#### YOUR OBJECTIVE:
Every line below that mentions the word "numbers" should be copied out.
======== GIVEN DATA ========
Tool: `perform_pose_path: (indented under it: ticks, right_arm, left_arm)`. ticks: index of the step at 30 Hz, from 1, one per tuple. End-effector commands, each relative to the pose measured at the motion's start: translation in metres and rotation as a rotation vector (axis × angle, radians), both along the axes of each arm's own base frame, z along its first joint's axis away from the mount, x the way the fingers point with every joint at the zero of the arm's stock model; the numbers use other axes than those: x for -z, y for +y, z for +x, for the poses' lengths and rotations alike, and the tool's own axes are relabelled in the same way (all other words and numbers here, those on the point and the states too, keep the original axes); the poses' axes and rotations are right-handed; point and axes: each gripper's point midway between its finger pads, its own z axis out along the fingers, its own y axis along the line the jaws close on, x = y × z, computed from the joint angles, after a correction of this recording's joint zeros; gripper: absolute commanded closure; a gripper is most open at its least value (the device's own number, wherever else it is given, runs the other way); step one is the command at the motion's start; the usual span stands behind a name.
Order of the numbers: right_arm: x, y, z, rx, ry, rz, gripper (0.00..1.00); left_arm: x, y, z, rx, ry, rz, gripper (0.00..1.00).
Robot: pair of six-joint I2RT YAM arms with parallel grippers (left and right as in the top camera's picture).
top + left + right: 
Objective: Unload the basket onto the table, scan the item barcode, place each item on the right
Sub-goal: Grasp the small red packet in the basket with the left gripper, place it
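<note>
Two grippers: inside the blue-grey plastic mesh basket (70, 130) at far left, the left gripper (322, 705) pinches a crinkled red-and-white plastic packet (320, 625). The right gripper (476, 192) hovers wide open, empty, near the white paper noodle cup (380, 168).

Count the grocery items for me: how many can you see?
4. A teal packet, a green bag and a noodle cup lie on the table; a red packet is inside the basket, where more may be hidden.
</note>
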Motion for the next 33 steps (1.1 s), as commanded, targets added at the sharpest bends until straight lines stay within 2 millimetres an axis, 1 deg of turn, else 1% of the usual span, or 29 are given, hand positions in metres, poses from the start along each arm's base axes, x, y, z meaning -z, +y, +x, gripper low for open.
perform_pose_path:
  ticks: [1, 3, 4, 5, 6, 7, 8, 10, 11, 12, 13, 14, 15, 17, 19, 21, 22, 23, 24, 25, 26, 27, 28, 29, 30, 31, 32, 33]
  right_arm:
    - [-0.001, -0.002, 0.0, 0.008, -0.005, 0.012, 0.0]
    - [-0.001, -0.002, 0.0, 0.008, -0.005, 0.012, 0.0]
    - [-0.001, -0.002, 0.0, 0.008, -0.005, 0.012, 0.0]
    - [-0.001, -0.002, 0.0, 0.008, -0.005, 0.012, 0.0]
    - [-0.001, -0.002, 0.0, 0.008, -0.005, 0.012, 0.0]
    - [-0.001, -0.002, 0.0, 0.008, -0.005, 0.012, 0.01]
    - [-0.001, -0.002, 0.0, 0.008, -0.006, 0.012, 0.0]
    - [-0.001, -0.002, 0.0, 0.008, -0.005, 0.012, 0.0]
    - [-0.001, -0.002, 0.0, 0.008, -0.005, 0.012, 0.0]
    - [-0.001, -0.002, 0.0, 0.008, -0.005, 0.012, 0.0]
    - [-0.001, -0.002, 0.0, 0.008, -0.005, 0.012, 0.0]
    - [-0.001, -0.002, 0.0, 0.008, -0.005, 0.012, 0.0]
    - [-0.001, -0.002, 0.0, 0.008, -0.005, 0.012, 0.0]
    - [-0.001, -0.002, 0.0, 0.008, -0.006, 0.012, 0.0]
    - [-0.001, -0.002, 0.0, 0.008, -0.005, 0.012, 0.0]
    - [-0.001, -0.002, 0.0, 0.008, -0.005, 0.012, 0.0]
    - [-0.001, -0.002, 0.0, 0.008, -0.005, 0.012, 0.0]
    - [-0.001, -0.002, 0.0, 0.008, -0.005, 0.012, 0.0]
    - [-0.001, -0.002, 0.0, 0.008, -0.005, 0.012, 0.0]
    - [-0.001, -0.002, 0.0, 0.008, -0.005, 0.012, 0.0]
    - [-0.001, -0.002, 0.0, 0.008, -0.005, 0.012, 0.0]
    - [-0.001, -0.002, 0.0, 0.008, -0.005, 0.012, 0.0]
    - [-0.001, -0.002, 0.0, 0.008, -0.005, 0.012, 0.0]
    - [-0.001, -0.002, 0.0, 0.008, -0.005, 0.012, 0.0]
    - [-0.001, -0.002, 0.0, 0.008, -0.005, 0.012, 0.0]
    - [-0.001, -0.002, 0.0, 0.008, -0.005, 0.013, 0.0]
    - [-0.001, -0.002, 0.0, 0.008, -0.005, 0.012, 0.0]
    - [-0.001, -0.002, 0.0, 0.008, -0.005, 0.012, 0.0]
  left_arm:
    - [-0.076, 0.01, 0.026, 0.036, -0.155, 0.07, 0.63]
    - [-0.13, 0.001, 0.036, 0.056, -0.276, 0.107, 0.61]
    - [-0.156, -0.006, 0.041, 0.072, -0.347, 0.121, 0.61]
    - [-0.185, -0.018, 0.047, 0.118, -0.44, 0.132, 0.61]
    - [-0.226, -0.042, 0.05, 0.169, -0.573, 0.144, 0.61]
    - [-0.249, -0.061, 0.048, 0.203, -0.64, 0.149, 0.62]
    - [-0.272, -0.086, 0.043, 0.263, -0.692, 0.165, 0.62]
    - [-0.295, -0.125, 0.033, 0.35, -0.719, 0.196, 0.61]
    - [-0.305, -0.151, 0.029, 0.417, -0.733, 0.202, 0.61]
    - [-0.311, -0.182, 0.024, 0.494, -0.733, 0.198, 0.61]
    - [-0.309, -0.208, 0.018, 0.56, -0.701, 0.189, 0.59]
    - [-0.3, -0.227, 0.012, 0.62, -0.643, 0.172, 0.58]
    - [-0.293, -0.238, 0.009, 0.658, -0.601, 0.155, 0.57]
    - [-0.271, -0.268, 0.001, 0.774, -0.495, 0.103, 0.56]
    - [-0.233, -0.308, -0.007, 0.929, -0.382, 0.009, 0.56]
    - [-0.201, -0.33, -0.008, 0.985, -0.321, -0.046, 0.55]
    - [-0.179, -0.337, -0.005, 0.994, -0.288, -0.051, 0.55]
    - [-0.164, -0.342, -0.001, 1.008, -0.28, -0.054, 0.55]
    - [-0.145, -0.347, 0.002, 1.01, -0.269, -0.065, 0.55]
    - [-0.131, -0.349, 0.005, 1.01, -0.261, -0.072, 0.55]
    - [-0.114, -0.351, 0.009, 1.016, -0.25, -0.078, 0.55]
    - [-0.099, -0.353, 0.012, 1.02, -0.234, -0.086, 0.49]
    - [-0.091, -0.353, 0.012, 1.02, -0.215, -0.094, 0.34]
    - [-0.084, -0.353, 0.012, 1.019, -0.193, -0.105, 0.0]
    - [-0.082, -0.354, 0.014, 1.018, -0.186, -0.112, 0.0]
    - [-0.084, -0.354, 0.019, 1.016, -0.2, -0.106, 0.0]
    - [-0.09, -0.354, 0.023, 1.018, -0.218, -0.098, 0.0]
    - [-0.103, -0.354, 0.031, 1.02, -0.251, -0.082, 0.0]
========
#### TASK OUTPUT:
Tool: `perform_pose_path: (indented under it: ticks, right_arm, left_arm)`. ticks: index of the step at 30 Hz, from 1, one per tuple. End-effector commands, each relative to the pose measured at the motion's start: translation in metres and rotation as a rotation vector (axis × angle, radians), both along the axes of each arm's own base frame, z along its first joint's axis away from the mount, x the way the fingers point with every joint at the zero of the arm's stock model; the numbers use other axes than those: x for -z, y for +y, z for +x, for the poses' lengths and rotations alike, and the tool's own axes are relabelled in the same way (all other words and numbers here, those on the point and the states too, keep the original axes); the poses' axes and rotations are right-handed; point and axes: each gripper's point midway between its finger pads, its own z axis out along the fingers, its own y axis along the line the jaws close on, x = y × z, computed from the joint angles, after a correction of this recording's joint zeros; gripper: absolute commanded closure; a gripper is most open at its least value (the device's own number, wherever else it is given, runs the other way); step one is the command at the motion's start; the usual span stands behind a name.
Order of the numbers: right_arm: x, y, z, rx, ry, rz, gripper (0.00..1.00); left_arm: x, y, z, rx, ry, rz, gripper (0.00..1.00).

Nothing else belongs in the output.